▸ Exercise requirements
Repeat each entry below without omitting a single word.

▸ Given records
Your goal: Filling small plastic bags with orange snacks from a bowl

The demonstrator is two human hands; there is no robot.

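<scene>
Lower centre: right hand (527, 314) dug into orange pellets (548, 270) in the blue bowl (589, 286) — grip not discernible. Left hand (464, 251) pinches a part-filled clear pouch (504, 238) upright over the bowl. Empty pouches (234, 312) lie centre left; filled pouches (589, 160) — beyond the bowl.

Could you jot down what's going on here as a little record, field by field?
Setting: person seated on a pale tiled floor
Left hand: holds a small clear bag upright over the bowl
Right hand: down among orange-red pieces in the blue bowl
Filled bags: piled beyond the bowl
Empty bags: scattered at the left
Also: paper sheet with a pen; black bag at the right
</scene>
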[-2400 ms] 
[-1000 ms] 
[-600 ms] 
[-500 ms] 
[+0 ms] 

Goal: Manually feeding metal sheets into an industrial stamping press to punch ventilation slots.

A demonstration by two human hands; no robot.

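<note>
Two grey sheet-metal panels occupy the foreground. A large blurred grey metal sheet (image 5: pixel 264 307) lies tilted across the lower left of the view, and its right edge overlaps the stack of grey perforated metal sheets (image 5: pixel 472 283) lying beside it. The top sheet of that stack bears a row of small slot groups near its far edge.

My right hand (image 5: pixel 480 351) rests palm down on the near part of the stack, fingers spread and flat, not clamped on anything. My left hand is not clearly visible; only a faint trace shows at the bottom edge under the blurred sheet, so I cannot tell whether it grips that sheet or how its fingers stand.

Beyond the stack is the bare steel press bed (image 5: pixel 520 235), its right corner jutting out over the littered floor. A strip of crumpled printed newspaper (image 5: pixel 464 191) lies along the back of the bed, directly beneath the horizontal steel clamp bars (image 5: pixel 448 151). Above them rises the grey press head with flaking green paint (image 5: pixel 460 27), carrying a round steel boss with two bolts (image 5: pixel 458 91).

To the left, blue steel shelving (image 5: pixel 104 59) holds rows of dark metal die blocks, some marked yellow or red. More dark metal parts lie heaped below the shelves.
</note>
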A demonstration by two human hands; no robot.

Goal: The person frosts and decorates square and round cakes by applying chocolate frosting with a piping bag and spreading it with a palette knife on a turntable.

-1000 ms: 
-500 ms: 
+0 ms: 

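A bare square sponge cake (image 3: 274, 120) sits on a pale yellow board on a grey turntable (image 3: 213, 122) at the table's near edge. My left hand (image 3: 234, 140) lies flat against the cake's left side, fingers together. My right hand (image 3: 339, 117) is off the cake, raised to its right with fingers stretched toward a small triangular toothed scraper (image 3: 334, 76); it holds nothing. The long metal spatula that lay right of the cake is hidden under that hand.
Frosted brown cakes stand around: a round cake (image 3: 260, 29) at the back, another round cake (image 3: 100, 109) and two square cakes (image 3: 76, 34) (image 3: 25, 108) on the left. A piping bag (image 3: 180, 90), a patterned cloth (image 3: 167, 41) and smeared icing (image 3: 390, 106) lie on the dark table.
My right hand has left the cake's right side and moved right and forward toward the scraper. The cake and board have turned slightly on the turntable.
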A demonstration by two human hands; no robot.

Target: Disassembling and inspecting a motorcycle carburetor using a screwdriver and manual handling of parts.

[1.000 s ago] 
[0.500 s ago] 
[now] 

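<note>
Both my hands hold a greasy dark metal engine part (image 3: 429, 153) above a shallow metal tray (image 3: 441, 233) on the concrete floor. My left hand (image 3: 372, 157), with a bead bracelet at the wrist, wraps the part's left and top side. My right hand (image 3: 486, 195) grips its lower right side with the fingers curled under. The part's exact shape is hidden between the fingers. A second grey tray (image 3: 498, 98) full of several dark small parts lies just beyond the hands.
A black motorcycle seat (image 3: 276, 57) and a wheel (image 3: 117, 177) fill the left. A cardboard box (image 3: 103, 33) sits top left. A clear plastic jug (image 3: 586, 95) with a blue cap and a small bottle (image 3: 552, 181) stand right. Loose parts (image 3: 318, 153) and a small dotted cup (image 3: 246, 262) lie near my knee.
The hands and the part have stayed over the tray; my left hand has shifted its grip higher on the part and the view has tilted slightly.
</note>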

▸ Response below
Your goal: Filling small plastic bags with orange snacks from a bowl

The demonstrator is two human hands; there is no robot.

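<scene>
Lower centre: right hand (527, 314) dug into orange pellets (548, 270) in the blue bowl (589, 286) — grip not discernible. Left hand (464, 251) pinches a part-filled clear pouch (504, 238) upright over the bowl. Empty pouches (234, 312) lie centre left; filled pouches (589, 160) — beyond the bowl.

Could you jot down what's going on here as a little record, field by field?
Setting: person seated on a pale tiled floor
Left hand: holds a small clear bag upright over the bowl
Right hand: down among orange-red pieces in the blue bowl
Filled bags: piled beyond the bowl
Empty bags: scattered at the left
Also: paper sheet with a pen; black bag at the right
</scene>
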[-2400 ms] 
[-1000 ms] 
[-600 ms] 
[-500 ms] 
[+0 ms] 

Goal: Manually feeding metal sheets into an industrial stamping press to punch ventilation slots.

A demonstration by two human hands; no robot.

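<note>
Two grey sheet-metal panels occupy the foreground. A large blurred grey metal sheet (image 5: pixel 264 307) lies tilted across the lower left of the view, and its right edge overlaps the stack of grey perforated metal sheets (image 5: pixel 472 283) lying beside it. The top sheet of that stack bears a row of small slot groups near its far edge.

My right hand (image 5: pixel 480 351) rests palm down on the near part of the stack, fingers spread and flat, not clamped on anything. My left hand is not clearly visible; only a faint trace shows at the bottom edge under the blurred sheet, so I cannot tell whether it grips that sheet or how its fingers stand.

Beyond the stack is the bare steel press bed (image 5: pixel 520 235), its right corner jutting out over the littered floor. A strip of crumpled printed newspaper (image 5: pixel 464 191) lies along the back of the bed, directly beneath the horizontal steel clamp bars (image 5: pixel 448 151). Above them rises the grey press head with flaking green paint (image 5: pixel 460 27), carrying a round steel boss with two bolts (image 5: pixel 458 91).

To the left, blue steel shelving (image 5: pixel 104 59) holds rows of dark metal die blocks, some marked yellow or red. More dark metal parts lie heaped below the shelves.
</note>
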A demonstration by two human hands; no robot.

Goal: The person frosts and decorates square and round cakes by applying chocolate frosting with a piping bag and spreading it with a palette knife on a turntable.

-1000 ms: 
-500 ms: 
+0 ms: 

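A bare square sponge cake (image 3: 274, 120) sits on a pale yellow board on a grey turntable (image 3: 213, 122) at the table's near edge. My left hand (image 3: 234, 140) lies flat against the cake's left side, fingers together. My right hand (image 3: 339, 117) is off the cake, raised to its right with fingers stretched toward a small triangular toothed scraper (image 3: 334, 76); it holds nothing. The long metal spatula that lay right of the cake is hidden under that hand.
Frosted brown cakes stand around: a round cake (image 3: 260, 29) at the back, another round cake (image 3: 100, 109) and two square cakes (image 3: 76, 34) (image 3: 25, 108) on the left. A piping bag (image 3: 180, 90), a patterned cloth (image 3: 167, 41) and smeared icing (image 3: 390, 106) lie on the dark table.
My right hand has left the cake's right side and moved right and forward toward the scraper. The cake and board have turned slightly on the turntable.
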A demonstration by two human hands; no robot.

Target: Disassembling and inspecting a motorcycle carburetor using a screwdriver and manual handling of parts.

[1.000 s ago] 
[0.500 s ago] 
[now] 

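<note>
Both my hands hold a greasy dark metal engine part (image 3: 429, 153) above a shallow metal tray (image 3: 441, 233) on the concrete floor. My left hand (image 3: 372, 157), with a bead bracelet at the wrist, wraps the part's left and top side. My right hand (image 3: 486, 195) grips its lower right side with the fingers curled under. The part's exact shape is hidden between the fingers. A second grey tray (image 3: 498, 98) full of several dark small parts lies just beyond the hands.
A black motorcycle seat (image 3: 276, 57) and a wheel (image 3: 117, 177) fill the left. A cardboard box (image 3: 103, 33) sits top left. A clear plastic jug (image 3: 586, 95) with a blue cap and a small bottle (image 3: 552, 181) stand right. Loose parts (image 3: 318, 153) and a small dotted cup (image 3: 246, 262) lie near my knee.
The hands and the part have stayed over the tray; my left hand has shifted its grip higher on the part and the view has tilted slightly.
</note>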

The output contains nothing more.